## Work order
Only lines holding "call" are needed; copy each of them from the data below.

-------- Supplied material --------

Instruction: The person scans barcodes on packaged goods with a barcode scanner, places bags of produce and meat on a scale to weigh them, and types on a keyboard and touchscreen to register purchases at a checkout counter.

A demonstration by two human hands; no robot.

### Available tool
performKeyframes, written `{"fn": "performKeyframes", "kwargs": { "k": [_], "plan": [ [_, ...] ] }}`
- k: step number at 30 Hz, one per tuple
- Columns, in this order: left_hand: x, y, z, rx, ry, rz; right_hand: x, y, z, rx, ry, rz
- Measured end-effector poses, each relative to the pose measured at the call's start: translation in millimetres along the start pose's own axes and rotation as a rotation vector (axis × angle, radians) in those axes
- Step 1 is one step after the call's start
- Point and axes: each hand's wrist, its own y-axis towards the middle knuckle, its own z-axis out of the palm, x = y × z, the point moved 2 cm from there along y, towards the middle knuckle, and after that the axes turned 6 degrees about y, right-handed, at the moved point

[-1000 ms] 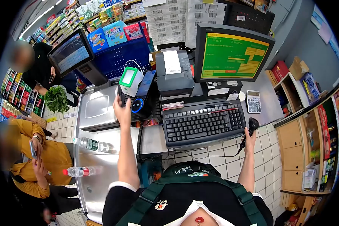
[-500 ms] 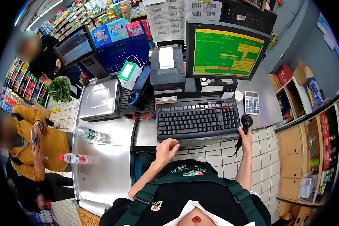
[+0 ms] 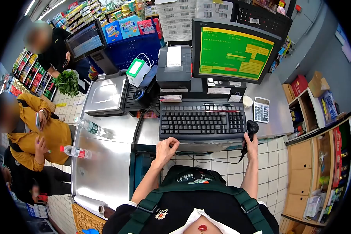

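Note:
My right hand (image 3: pixel 251 145) is wrapped round the handle of a black barcode scanner (image 3: pixel 252 128), held upright at the right end of the keyboard. Its cable loops down in front of the counter. At the keyboard's front left edge is my left hand (image 3: pixel 166 151), its fingers curled in towards the thumb, with nothing visible in it. The black keyboard (image 3: pixel 202 121) lies between and beyond both hands. Behind it a monitor (image 3: pixel 234 50) shows a green and yellow screen. A calculator (image 3: pixel 261 109) lies just beyond the scanner.
Two bottles, one clear (image 3: pixel 90 126) and one red-capped (image 3: pixel 76 152), lie on the metal counter (image 3: pixel 101 167) at left. A scale (image 3: pixel 106 94), receipt printer (image 3: pixel 174 70) and payment box (image 3: pixel 138 72) stand behind. Several people are beyond the counter, one with leafy greens (image 3: pixel 67 82).
My left hand has shifted slightly left and its fingers have curled tighter. The scanner stays in my right hand. The person in yellow has moved one hand away from the phone.

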Motion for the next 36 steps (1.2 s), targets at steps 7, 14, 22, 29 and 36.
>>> {"fn": "performKeyframes", "kwargs": {
  "k": [7, 14, 22, 29, 36],
  "plan": [
    [3, -3, 6, -0.063, -0.03, -0.02, 6, 2, 1, 0.02, -0.02, -0.032],
    [2, -4, 8, -0.067, -0.08, -0.085, 5, 13, -2, 0.03, -0.04, -0.035],
    [2, -5, 9, -0.057, -0.1, -0.111, 7, 9, 1, 0.039, 0.018, -0.065],
    [7, -6, 14, -0.077, -0.136, -0.071, 6, 11, -3, 0.085, 0.223, -0.055],
    [3, -14, 15, 0.029, 0.049, -0.052, 1, 17, -5, 0.129, 0.171, -0.059]
  ]
}}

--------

## Task answer
- Measured end-effector poses, each relative to the pose measured at the call's start: translation in millimetres along the start pose's own axes and rotation as a rotation vector (axis × angle, radians) in those axes
- Step 1 is one step after the call's start

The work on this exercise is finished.